AlexeyAB / darknet

YOLOv4 / Scaled-YOLOv4 / YOLO - Neural Networks for Object Detection (Windows and Linux version of Darknet )
http://pjreddie.com/darknet/
Other
21.65k stars 7.96k forks source link

Gaussian YOLOv3 (+3.1% mAP@0.5...0.95 on COCO) , (+3.0% mAP@0.7 on KITTI) , (+3.5% mAP@0.75 on BDD) #4147

Closed phucnhs closed 3 years ago

phucnhs commented 4 years ago

Have you tried the Gaussian object detection method?

AlexeyAB commented 4 years ago

What do you mean? Can you provide URL to article/paper?

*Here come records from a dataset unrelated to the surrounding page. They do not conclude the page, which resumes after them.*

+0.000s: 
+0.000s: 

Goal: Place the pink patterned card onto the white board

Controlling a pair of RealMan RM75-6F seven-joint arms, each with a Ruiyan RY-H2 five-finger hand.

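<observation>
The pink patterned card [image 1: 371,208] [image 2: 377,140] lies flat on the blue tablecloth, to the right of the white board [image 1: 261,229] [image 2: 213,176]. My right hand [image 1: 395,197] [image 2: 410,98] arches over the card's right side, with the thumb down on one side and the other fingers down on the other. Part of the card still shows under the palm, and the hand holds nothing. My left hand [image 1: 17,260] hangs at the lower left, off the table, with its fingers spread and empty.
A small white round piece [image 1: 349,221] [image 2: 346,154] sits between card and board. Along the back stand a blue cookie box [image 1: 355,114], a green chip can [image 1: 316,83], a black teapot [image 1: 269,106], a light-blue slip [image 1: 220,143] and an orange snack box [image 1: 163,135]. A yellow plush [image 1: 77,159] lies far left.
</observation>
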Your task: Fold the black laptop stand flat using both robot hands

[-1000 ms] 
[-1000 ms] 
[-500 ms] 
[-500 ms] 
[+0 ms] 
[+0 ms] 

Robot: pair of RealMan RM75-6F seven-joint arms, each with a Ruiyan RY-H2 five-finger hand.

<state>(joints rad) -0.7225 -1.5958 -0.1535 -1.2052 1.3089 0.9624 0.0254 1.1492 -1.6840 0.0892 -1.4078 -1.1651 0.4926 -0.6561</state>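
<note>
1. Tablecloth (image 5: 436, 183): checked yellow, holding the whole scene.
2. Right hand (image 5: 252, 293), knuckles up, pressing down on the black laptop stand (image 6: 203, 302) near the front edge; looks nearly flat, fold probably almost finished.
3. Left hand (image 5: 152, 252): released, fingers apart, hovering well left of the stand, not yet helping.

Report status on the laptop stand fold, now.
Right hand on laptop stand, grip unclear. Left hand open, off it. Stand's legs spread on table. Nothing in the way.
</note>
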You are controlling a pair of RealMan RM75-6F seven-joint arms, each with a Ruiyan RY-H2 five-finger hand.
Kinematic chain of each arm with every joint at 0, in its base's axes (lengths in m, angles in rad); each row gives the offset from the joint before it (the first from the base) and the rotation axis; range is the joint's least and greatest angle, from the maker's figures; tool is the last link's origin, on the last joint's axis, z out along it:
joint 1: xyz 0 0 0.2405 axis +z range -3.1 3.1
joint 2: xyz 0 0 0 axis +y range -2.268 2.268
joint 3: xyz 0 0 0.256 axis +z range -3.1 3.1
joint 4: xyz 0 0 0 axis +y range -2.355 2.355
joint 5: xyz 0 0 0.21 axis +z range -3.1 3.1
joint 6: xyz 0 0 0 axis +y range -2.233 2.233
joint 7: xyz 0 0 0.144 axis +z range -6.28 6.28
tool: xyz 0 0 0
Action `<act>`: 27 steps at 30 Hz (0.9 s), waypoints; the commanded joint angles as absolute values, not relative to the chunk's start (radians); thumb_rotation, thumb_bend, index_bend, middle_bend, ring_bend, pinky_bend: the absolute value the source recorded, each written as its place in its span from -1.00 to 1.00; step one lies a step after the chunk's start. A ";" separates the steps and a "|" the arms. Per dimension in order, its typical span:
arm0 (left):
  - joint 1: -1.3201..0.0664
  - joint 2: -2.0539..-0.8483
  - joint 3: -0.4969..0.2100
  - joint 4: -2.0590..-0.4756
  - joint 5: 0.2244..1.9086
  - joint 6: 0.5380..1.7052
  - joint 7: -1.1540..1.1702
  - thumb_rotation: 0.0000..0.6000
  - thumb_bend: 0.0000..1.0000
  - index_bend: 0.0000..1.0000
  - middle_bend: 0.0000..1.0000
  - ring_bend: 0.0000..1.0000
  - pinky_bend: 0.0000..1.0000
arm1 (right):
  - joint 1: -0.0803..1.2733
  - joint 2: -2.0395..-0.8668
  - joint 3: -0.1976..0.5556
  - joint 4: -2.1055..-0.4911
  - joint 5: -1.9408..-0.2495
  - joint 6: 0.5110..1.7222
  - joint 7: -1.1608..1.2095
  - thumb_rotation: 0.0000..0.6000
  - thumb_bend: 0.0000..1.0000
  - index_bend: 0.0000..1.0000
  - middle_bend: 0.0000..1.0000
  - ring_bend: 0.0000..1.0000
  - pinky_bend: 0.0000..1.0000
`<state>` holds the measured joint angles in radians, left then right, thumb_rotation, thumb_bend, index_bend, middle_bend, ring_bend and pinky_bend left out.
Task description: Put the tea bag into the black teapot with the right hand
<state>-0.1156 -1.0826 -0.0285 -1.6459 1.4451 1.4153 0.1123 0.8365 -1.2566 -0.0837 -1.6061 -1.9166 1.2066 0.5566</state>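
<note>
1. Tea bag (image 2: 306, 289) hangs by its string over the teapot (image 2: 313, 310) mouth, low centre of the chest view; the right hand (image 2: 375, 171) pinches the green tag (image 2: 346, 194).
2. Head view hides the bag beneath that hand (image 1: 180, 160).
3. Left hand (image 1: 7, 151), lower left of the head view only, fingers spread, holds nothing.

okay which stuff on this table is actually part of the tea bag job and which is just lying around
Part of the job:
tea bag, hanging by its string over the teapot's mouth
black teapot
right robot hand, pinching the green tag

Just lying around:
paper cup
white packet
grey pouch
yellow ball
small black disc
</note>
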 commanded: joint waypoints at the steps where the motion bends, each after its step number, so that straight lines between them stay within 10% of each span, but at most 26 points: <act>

phucnhs commented 4 years ago

This is object detection by new method this is paper : https://arxiv.org/pdf/1904.04620.pdf Here is the code, you can refer to it because I am not confident about this code : https://github.com/jwchoi384/Gaussian_YOLOv3

lsd1994 commented 4 years ago

Furthermore, on the COCO dataset [14], the AP of Gaussian YOLOv3 is 36.1, which is 3.1 higher than YOLOv3. In particular, the AP75 (i.e., strict metric) of Gaussian YOLOv3 is 39.0, which is 4.6 higher than that of YOLOv3.

It seems Gaussian YOLOv3 is better than YOLOv3 on COCO dataset, especially in strict metric.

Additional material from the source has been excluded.